● Source material
════════════════════
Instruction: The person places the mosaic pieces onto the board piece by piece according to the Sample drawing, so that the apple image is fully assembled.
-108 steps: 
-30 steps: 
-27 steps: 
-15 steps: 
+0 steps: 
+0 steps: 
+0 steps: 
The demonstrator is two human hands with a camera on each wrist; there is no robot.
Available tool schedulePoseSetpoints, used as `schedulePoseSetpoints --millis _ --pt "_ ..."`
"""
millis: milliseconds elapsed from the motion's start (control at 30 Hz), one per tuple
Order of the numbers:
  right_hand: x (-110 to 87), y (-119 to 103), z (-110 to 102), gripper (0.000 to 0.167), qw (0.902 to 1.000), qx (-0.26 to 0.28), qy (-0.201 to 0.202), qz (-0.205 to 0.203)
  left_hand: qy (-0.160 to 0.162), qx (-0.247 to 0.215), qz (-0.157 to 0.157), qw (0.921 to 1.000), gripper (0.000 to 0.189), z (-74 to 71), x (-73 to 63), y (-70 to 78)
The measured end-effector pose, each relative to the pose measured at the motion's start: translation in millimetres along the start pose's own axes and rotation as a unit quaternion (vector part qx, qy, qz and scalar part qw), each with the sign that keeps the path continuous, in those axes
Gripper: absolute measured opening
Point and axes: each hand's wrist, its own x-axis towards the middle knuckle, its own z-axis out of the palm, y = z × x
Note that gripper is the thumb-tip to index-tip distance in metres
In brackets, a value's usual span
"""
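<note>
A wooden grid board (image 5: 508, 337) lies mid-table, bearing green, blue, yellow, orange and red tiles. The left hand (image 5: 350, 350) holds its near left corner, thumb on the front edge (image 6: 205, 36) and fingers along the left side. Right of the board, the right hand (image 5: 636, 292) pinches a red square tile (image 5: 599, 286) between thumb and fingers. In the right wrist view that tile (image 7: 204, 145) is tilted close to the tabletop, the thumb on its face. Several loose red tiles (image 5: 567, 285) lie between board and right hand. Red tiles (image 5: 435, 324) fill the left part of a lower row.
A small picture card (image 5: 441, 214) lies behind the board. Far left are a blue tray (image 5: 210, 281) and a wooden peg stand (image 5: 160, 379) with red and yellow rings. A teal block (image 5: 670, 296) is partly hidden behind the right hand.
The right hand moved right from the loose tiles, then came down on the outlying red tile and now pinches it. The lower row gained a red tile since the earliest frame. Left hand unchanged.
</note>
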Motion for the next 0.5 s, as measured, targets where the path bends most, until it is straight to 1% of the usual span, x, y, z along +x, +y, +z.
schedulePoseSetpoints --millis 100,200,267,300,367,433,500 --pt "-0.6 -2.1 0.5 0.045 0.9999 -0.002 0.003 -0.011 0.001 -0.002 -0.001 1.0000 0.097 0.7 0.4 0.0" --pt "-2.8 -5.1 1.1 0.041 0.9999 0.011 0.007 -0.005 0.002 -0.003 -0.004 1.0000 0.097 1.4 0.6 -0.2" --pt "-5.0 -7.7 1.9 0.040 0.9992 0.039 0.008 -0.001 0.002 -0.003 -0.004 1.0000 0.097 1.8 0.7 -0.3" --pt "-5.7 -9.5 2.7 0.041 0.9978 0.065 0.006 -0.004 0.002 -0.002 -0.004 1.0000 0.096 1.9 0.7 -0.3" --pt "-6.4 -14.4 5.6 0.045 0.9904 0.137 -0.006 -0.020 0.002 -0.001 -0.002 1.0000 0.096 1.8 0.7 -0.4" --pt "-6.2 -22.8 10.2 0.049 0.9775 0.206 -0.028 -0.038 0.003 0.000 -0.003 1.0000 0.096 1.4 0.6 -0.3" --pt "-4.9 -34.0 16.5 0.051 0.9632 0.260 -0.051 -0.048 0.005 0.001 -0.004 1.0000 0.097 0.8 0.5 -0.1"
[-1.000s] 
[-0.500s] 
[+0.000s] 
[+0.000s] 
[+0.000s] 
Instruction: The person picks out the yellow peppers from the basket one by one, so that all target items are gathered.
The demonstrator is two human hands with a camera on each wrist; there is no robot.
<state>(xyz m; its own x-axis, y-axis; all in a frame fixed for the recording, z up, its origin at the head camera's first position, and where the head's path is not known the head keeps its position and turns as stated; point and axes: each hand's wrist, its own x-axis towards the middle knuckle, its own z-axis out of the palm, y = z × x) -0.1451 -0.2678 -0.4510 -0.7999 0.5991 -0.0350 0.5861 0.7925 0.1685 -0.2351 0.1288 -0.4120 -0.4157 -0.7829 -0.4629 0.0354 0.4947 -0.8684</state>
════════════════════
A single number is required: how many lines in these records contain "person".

2